Tommy blinked for a moment, when the warm sun hit his face. He heard a familiar twangy voice speaking in his own ear say, Find us the way home. Tommy, willya? and he answered to his own heart, I suppose I did find the way home.
For as many of us as I could.
Next to him, he felt Lydia squeeze his arm tight to her side for just a second. Tommy looked up and saw that Lincoln Scott's family had gathered on the right, spread out over the first few steps of the cathedral, surrounding the widow. She was receiving condolences from the many mourners, who lined up to pay their respects. Tommy nodded to his wife and maneuvered to the end of the line, They moved forward steadily, approaching the widow.

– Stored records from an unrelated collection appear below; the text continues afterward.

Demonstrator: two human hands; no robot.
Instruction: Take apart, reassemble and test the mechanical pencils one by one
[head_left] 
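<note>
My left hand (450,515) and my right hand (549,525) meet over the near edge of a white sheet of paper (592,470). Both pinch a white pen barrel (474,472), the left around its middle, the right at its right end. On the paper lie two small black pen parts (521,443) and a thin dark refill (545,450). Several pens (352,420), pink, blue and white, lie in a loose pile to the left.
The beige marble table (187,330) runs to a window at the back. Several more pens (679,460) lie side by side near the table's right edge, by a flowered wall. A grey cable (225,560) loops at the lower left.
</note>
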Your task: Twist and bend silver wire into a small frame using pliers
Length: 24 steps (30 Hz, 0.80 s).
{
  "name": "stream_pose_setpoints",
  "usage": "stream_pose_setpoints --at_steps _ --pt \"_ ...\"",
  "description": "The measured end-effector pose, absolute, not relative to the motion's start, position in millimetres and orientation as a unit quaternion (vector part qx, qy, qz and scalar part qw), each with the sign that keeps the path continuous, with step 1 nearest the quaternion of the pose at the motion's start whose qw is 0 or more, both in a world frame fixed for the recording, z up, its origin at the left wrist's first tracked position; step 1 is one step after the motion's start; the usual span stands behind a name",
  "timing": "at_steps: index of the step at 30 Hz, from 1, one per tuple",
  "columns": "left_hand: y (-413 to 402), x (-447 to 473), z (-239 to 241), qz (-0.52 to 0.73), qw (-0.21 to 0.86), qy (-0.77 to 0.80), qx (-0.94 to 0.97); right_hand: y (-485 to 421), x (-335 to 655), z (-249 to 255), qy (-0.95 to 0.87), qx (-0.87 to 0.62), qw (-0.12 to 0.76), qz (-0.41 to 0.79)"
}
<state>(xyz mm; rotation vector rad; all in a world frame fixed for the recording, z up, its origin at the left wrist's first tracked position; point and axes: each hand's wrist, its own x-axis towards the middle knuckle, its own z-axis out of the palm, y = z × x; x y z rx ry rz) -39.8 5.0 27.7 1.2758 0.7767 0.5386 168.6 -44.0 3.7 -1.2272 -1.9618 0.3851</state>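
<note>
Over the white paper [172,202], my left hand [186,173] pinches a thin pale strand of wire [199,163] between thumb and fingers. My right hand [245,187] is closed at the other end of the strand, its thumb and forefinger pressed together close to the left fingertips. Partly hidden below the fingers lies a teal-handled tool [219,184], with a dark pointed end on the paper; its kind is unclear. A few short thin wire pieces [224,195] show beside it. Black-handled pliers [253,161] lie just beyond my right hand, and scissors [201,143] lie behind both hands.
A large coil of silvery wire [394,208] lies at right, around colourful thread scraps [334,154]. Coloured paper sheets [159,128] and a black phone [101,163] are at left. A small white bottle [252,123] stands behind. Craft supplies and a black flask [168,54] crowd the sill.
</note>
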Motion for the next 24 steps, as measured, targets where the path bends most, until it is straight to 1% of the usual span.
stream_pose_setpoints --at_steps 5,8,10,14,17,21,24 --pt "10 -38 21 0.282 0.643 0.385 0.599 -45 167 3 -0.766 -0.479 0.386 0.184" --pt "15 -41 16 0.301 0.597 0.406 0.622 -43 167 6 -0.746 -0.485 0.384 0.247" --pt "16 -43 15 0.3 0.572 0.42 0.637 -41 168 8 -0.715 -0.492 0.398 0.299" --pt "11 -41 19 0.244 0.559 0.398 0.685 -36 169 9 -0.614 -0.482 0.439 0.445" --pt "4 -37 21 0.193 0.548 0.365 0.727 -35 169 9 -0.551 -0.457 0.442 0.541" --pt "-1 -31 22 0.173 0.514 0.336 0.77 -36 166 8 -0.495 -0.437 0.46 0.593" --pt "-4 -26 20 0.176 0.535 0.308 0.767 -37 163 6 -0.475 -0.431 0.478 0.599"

Tommy tried to form some words in his head, but was surprised to realize that he could not. He'd made many elaborate and dramatic speeches in hundreds of courtrooms, often extemporaneously finding the right words, just as he had in 1944 at Stalag Luft Thirteen. But in these few moments, as he shuffled toward Lincoln Scott's bride, he was at a loss.
And so, he had nothing prepared when he finally reached the widow's side.
"Mrs. Scott," he said hesitatingly, clearing his throat with a cough.
"I am very sorry for your loss."
The widow looked up at Tommy, measuring him, an almost quizzical look flitting behind her eyes, as if he were someone she thought she should know, but couldn't quite place. She took Tommy's hand in hers, and then, in that way people have at funerals, lifted her left hand to cover his right, as if further solidifying the handshake. And then, just as inadvertently, Tommy lifted his own left hand and covered hers.
"I knew your husband years ago…" he said.
But the widow suddenly looked down and, for a moment, stared at Tommy's damaged hand, resting on top other own.
Then she lifted her eyes to his and broke into a great, wide smile of utter recognition.
"Mr. Hart," she said melodically, a singer's vibrant voice, "I am so honored that you came. Lincoln would have been ever so pleased."
"I wish," Tommy started, stopped, then started again, "I wish that he and I…"
But he was interrupted by the widow's eyes, which glistened with an unabashed joy.
"Do you know what he used to tell his family, Mr. Hart?"
"No," Tommy replied softly.
"He used to say-that you were the single greatest friend he had ever had. Not really the best, you see. Perhaps I fit that category. But the greatest, Mr. Hart."
Lincoln Scott's widow would not release Tommy's hand.
But she turned to the gathered children, grandchildren, and great-grandchildren, that were arrayed on the steps beside and behind her. Tommy looked over at the faces, all of whom were turned toward him, all wearing some curiosity, some solemnity, and perhaps, among the very young, just a little eagerness to have things move along. But even the little ones who were fidgety quieted rapidly when the widow spoke.
"Gather round," she told them all, her voice suddenly carrying an authority that went far beyond her tiny figure.
"Because this is someone you must all meet. Everyone: This is Mr. Tommy Hart. Children, he was the man who stepped up to help your grandfather when he was all alone in the German prisoner-of-war camp.
You've all heard him tell the story many times, but here is the very man that Grandfather spoke of so often."
Tommy could feel words choking in his throat.
"In the war," he said quietly, "it was your husband who saved my life."
But the widow shook her head back and forth like the schoolteacher she once was, as if she were correcting a favorite but mischievous student.
"No, Mr. Hart. You are mistaken. Lincoln always said it was you who saved him." She smiled.
"Now children," she added briskly, "come up quickly." And with that, the first of Lincoln Scott's sons stepped forward, took Tommy's hand out from his mother's strong grip and pumped it firmly as he murmured, "Thank you, Mr. Hart." Then, one after the other, from the tallest and oldest right down to a tiny baby held in his young mother's arms, Lincoln Scott's family moved to the front of the cathedral steps and Tommy Hart shook hands with each and every one.